Panky de güldü. “Ne yapabilirdik? Halk, Yram’a neredeyse tapıyor; sarışın oğlu, evlendikten yedi ay sonra doğduğu hâlde kocası da öyle. Bu kesimlerdeki insanlar Güneş’in Oğlu’nun kanının ülkede olduğunu düşünmekten hoşlanıyorlar, hatta çocuğun belediye başkanından olduğuna tereddütsüz yemin bile ederler. Berbat! O, hiç kimse değil de Yram tarafından koruculuğa getirilmiş olmasa insanlar buna dayanır mıydı sanıyorsun?” dedi.
Babamın hislerini hayal edebilirsiniz ama bunu anlatarak burada profesörlerin konuşmalarını bölmeyeceğim.
Hanky, “İyi, iyi, dünya döndükçe erkek çalmalı, kadın da çalışmalı. Yapabileceğimin en iyisini yaptım. Ona haklı olduğunu söylemeseydim kral Güneş’in Oğlu öğretisini asla benimsemiş olmazdı; ayrıca ona hak verdiğimize memnun olduğundan halkın ön yargısına uyum sağladı ve sorunun belirsiz kalmasına müsaade etti. Onun kraliyet profesörlerinden biri giysinin bir tarafını diğeri de diğer tarafını giyecekti.” dedi.

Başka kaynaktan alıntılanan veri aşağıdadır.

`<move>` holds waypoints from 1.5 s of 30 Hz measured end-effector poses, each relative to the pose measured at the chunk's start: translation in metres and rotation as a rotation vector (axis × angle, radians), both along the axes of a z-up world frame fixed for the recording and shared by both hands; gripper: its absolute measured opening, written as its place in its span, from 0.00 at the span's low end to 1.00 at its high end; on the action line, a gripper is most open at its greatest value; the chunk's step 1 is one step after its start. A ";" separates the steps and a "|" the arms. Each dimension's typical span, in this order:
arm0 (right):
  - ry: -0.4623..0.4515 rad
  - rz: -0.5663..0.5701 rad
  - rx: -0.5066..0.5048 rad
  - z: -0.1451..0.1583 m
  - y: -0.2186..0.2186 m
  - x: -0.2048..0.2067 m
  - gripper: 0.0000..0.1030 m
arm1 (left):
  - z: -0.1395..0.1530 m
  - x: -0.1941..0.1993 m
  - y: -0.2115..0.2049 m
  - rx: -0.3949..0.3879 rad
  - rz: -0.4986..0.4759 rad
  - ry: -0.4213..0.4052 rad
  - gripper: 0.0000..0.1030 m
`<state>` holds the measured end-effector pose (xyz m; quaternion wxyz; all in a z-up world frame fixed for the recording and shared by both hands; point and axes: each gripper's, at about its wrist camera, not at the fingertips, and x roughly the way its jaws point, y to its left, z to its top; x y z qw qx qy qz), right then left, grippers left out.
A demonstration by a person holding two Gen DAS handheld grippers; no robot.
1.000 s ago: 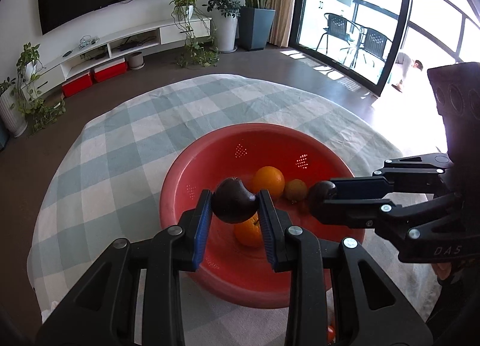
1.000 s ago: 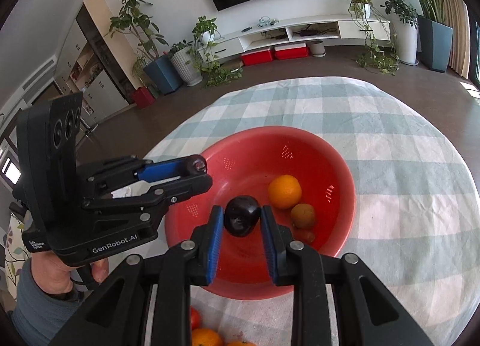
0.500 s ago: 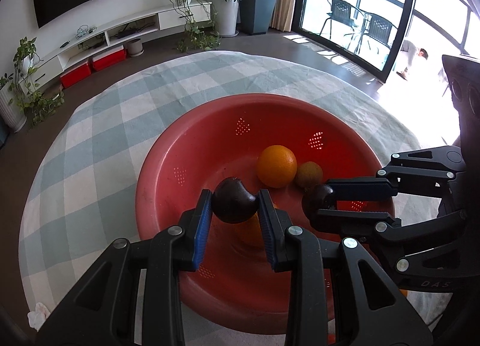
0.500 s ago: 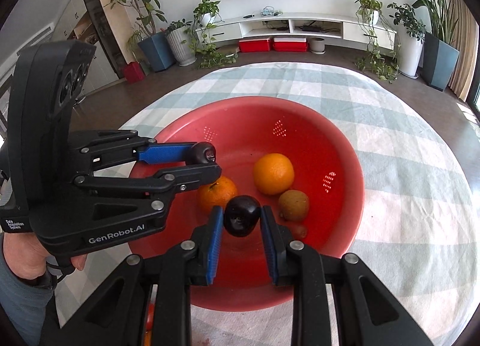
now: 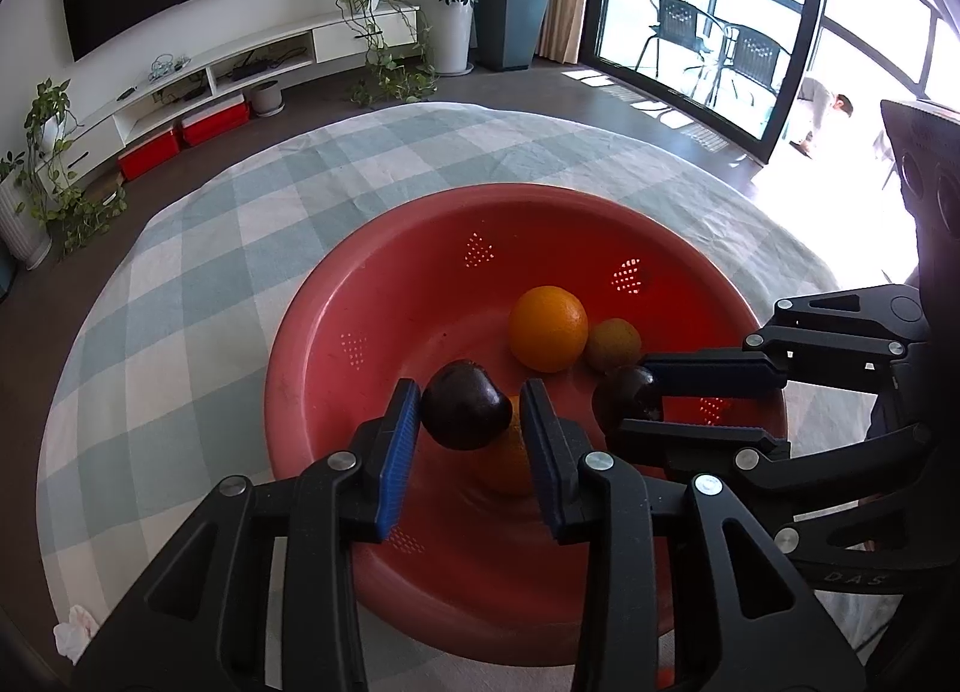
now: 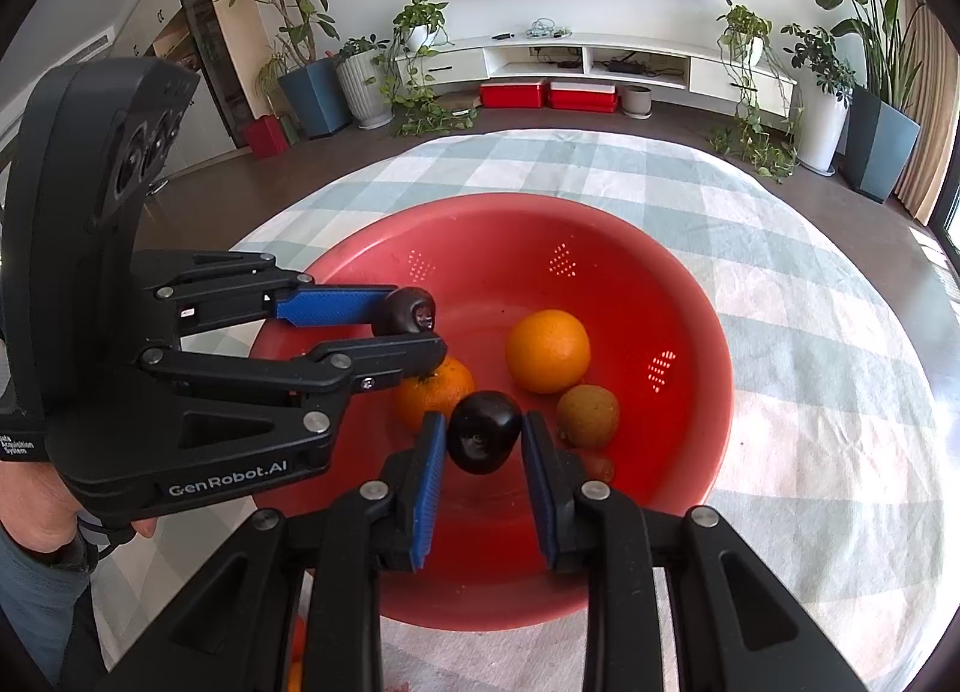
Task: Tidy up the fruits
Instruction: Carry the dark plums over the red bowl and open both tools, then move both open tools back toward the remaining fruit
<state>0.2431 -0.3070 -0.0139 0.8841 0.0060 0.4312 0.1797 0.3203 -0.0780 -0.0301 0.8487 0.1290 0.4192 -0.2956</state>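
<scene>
A red perforated bowl (image 5: 288,344) (image 6: 708,332) sits on the checked tablecloth and holds two oranges (image 5: 547,327) (image 6: 432,392), a brown kiwi (image 5: 612,343) (image 6: 587,415) and a small red fruit (image 6: 600,467). My left gripper (image 5: 471,398) (image 6: 429,323) hangs over the bowl's near left side. Its jaws are opening: a dark plum (image 5: 462,413) still touches the left pad, with a gap at the right pad. My right gripper (image 6: 483,428) (image 5: 630,398) is low over the bowl's middle, shut on a second dark plum (image 6: 485,431).
The round table's checked cloth (image 5: 180,284) surrounds the bowl. Loose orange and red fruit (image 6: 294,644) lie by the near edge, and a crumpled tissue (image 5: 75,620) lies at the front left. A person's hand (image 6: 36,518) holds the left gripper. Floor and plants lie beyond.
Both grippers sank toward the bowl, then held still. The left jaws have spread and its plum has come free of the right pad. The right grip is unchanged.
</scene>
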 end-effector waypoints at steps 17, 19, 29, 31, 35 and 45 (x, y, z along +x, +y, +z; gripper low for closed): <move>-0.094 -0.062 0.018 0.018 -0.016 -0.008 0.60 | 0.025 -0.009 0.026 -0.063 0.056 -0.069 0.84; -0.123 -0.070 0.043 0.022 -0.020 -0.009 0.67 | 0.031 -0.012 0.035 -0.080 0.065 -0.074 0.88; -0.177 -0.091 0.131 0.058 -0.035 -0.050 0.76 | 0.045 -0.074 0.069 -0.100 0.061 -0.077 0.95; -0.180 -0.100 0.142 0.063 -0.039 -0.069 0.77 | 0.038 -0.093 0.072 -0.104 0.048 -0.051 0.95; -0.135 -0.117 0.223 0.058 -0.051 -0.103 0.77 | 0.011 -0.131 0.072 -0.081 0.037 0.011 0.95; -0.009 -0.181 0.330 0.019 -0.068 -0.164 0.76 | -0.011 -0.223 0.054 -0.069 -0.079 0.052 0.95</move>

“Benim giyiş şeklim en rahatı.”
Hanky heyecanla “Hiç de değil.” dedi. Bunun üzerine profesörler birbirine girdi ve tartışma o kadar büyüdü ki babam diğer korucular duymasın diye onları susturmak için araya girdi. “Biliyorsunuz, yerde bir sürü keklik kemiği var ve bu biraz garip görünebilir.” dedi.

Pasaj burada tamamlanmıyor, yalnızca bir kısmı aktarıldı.